• _WHAT IS REQUIRED_
What lines below hold the string "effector"? Copy them all.

*** Opening of STORED DATA ***

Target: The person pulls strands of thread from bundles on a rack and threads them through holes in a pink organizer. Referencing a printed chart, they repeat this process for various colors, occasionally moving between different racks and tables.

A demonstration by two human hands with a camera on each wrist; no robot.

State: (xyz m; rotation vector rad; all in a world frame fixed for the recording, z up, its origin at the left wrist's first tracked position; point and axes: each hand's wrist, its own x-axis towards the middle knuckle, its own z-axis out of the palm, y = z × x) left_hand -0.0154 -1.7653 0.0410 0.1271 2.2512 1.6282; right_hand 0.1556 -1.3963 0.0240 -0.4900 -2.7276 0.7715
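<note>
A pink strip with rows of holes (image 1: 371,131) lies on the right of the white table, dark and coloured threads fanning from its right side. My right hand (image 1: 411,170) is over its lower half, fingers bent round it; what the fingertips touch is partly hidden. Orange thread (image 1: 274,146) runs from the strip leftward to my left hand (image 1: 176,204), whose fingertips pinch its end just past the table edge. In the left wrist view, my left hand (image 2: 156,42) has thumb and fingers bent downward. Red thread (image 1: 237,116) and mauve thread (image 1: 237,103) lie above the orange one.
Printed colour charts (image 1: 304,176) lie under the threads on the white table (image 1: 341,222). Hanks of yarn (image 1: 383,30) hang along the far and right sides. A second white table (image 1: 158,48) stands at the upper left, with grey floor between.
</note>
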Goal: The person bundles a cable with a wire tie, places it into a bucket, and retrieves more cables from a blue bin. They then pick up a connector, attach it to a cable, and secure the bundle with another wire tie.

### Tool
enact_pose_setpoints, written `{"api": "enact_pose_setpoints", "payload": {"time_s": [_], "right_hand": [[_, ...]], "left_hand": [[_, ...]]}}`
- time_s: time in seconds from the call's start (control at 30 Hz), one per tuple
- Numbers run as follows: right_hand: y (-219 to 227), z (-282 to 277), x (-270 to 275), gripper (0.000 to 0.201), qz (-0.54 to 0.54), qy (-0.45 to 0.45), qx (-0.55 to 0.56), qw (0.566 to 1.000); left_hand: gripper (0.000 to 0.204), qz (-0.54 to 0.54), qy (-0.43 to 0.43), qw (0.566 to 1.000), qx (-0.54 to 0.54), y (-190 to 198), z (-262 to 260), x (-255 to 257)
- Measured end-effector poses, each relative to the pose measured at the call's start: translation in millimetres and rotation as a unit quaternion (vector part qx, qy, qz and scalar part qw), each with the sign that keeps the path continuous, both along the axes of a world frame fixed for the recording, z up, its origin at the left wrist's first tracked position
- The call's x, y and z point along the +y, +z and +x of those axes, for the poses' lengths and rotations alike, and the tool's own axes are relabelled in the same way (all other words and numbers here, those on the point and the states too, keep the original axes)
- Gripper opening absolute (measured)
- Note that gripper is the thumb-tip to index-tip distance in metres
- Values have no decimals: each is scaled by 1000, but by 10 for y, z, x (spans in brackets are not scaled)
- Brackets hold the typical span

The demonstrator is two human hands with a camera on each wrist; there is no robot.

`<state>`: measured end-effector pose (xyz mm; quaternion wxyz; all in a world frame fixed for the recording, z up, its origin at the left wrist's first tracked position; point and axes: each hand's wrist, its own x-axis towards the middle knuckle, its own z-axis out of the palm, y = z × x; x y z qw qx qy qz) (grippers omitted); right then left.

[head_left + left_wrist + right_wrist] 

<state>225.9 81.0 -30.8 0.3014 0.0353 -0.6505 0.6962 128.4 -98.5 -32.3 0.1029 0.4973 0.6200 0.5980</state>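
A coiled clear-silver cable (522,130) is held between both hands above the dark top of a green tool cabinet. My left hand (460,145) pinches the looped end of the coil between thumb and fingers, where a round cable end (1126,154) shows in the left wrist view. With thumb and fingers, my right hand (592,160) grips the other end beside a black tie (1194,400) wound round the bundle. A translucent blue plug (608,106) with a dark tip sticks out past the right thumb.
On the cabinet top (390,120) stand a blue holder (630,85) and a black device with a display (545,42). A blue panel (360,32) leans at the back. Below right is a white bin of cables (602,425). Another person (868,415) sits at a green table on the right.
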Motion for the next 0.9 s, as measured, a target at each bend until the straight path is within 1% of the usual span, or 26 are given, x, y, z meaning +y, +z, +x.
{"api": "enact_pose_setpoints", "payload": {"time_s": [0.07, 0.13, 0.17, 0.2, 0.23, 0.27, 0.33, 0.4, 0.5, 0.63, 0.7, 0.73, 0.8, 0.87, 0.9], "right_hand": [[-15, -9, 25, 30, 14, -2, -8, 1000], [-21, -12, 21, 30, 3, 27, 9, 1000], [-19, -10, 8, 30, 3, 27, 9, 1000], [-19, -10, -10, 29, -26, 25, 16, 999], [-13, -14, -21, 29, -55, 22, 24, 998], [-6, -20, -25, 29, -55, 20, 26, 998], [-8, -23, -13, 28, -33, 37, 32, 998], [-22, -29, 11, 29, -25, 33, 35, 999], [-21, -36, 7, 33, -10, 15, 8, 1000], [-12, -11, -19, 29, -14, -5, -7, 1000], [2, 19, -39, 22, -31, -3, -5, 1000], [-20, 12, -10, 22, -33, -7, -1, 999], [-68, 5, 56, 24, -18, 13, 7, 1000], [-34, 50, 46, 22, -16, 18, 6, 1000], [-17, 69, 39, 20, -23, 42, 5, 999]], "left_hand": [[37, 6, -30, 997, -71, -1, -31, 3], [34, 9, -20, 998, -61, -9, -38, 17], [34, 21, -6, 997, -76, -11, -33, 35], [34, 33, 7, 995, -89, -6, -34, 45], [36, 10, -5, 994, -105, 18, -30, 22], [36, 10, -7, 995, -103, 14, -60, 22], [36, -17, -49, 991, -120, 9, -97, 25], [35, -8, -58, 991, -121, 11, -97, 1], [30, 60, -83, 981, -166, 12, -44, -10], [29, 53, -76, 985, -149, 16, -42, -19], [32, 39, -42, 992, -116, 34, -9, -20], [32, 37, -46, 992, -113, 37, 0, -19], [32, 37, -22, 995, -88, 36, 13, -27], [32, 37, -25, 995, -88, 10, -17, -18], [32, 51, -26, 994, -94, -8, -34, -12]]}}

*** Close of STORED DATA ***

• _EXERCISE SOLUTION_
- Measured end-effector poses, each relative to the pose measured at the call's start: translation in millimetres and rotation as a unit quaternion (vector part qx, qy, qz and scalar part qw), each with the sign that keeps the path continuous, both along the axes of a world frame fixed for the recording, z up, its origin at the left wrist's first tracked position
`<state>`: measured end-effector pose (xyz mm; quaternion wxyz; all in a world frame fixed for the recording, z up, its origin at the left wrist's first tracked position; point and axes: each hand's wrist, its own x-axis towards the middle knuckle, its own z-axis out of the palm, y = z × x; x y z qw qx qy qz) (grippers omitted); right then left.

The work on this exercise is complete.